The world has changed for water resources managers, planners and decision makers. Today, especially in the context of new demands for integrated water resources management (IWRM), water managers and planners often work in teams involving multiple disciplines, not just engineering and associated technical fields. Increasingly they work in multi-agency teams, which involve a variety of public, NGO, and private sponsors. Today’s water managers and decision makers must consult with a broader range of stakeholders, publics, and NGOs – locally, regionally, and often internationally. And, they must do all this while operating in a world of increasing demands on water.
Technical excellence remains necessary for creating sustainable water management decisions, perhaps even more so than ever. People all over the world need technical engineering competence more than ever before. However, it is not sufficient in itself. The ability to put that competence at the service of those who need it depends, in many cases, on changing the relationship between the experts and those whom they are serving.

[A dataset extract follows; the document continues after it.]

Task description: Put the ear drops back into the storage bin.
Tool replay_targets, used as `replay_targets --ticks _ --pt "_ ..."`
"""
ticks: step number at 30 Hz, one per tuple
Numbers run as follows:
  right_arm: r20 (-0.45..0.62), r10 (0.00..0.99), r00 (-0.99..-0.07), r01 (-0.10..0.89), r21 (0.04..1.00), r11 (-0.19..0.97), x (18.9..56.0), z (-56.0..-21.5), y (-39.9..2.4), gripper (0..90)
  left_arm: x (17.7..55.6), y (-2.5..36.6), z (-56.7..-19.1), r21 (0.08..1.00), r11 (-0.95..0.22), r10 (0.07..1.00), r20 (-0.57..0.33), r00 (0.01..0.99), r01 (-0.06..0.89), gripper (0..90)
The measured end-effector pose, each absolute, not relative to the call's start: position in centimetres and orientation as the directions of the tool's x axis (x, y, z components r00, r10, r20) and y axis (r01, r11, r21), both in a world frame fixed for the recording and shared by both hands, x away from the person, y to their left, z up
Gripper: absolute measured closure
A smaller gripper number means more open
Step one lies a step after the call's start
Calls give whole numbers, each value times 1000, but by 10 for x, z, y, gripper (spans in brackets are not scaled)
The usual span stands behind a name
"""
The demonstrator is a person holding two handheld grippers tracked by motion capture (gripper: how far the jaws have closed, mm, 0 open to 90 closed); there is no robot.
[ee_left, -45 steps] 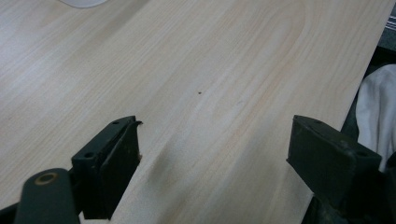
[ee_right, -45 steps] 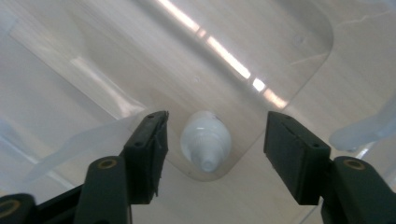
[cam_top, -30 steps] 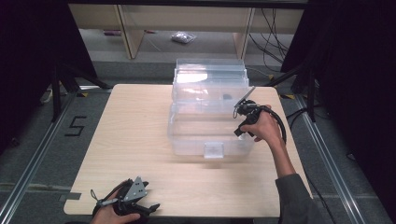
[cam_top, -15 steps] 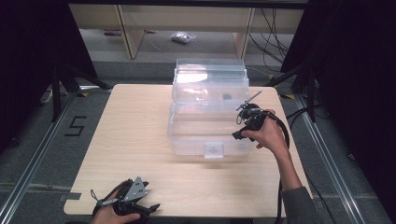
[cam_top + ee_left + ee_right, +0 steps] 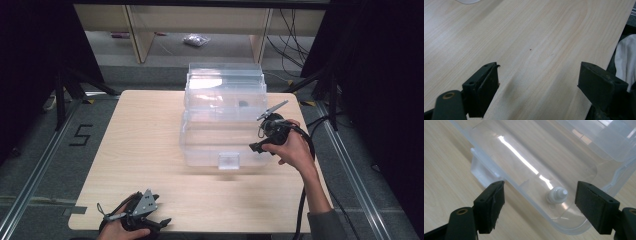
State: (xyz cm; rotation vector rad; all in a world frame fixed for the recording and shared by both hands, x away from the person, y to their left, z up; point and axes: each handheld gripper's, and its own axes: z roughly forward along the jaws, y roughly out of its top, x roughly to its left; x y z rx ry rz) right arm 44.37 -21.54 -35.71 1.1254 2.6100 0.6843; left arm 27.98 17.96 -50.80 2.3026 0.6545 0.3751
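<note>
"Where was the right gripper when you looked?"

"Over the near right corner of the clear plastic box, which stood about mid-table on the wooden table with its lid tipped up at the back. The person's right hand held the gripper just at the box's right end."

"And its jaws?"

"Spread wide; they had just been opening. Nothing was between the pads. From the right gripper view I could see a small white cap lying on the bottom of the box, in the gap between the jaws but below them, through the clear plastic."

"Was it touching the cap?"

"No, both pads stood apart from it."

"What about the left gripper?"

"Down at the near left edge of the table, in the left hand. Its jaws were spread too, with bare tabletop between them. It was well apart from the box."
</note>
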Motion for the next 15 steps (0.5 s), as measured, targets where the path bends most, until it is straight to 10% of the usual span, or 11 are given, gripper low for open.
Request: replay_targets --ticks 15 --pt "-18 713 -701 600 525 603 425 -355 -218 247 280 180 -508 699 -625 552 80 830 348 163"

This course aims at helping to build, to modify, or to create such new functional relationships.
The new water resources decision-making environment requires at least two sets of skills. First, it requires excellent and broad technical skills that reach across disciplines to consider alternatives that in the past were often not evaluated. In addition, today’s water decisions often rest on a scientific basis that is itself incomplete. This sometimes means that water decision makers must first get agreement on what studies need to be conducted and what data should be collected, to ensure that decisions are based on science, not rhetoric. As a result, water planners and managers need a breadth of technical knowledge that goes beyond the traditional excellence in engineering.

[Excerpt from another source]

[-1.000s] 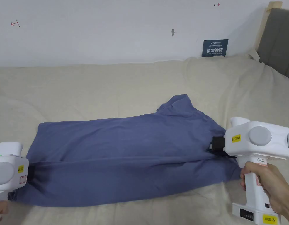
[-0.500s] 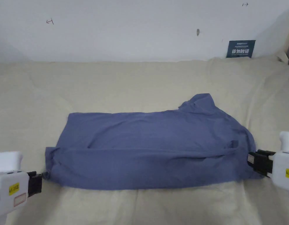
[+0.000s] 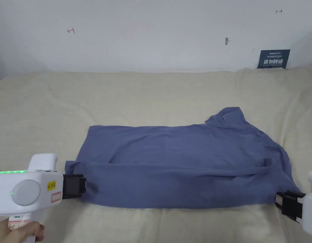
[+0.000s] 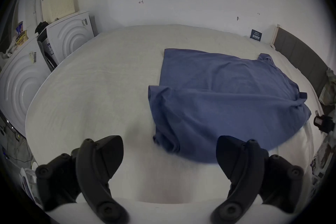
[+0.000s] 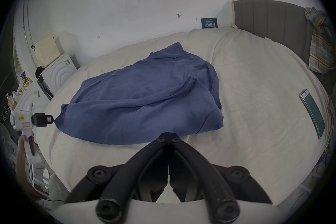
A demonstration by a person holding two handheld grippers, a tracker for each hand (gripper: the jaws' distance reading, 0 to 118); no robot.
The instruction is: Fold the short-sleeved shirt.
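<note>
The blue short-sleeved shirt (image 3: 184, 164) lies flat across the cream bed cover (image 3: 152, 95), its near long side folded over the middle and its collar end to the right. My left gripper (image 3: 84, 186) is at the shirt's left hem. In the left gripper view this gripper (image 4: 168, 140) is open, with the shirt's (image 4: 227, 97) corner just ahead of it. My right gripper (image 3: 283, 202) is just off the lower right sleeve corner. In the right gripper view it (image 5: 168, 135) is shut with nothing in it, close to the shirt's (image 5: 145, 97) edge.
A phone (image 5: 312, 113) lies on the bed to the right of the shirt. A grey headboard (image 5: 269, 28) with a plaid cloth (image 5: 320, 42) hung on it bounds the right end. White appliances (image 4: 69, 37) stand past the left end. A blue sign (image 3: 273, 59) leans against the wall.
A second ago both grippers were on the shirt's ends at the fold. They have since come off it, the right one down to the sleeve corner. The head camera turned left.
</note>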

Second, water planners and managers need another set of skills: the skills of designing and conducting processes that draw together partners, stakeholders, and publics, resulting in decisions that enjoy broad cross-sectoral, and often transboundary, public support. The era where water planners and managers decide–announce–defend is rapidly disappearing. In this new era, water management is done with (as opposed to being done “for” or “to”) potentially affected agencies, public and private organizations, individuals, and others.
This course teaches this second set of skills. These are the skills that will help water resources decisions makers avert conflict, deal with conflict should it arise, and use water decisions as a venue for dialog when others are closed to parties locked in various types of non-water conflicts. In short these are tools to help water resources decision makers take the PCCP road.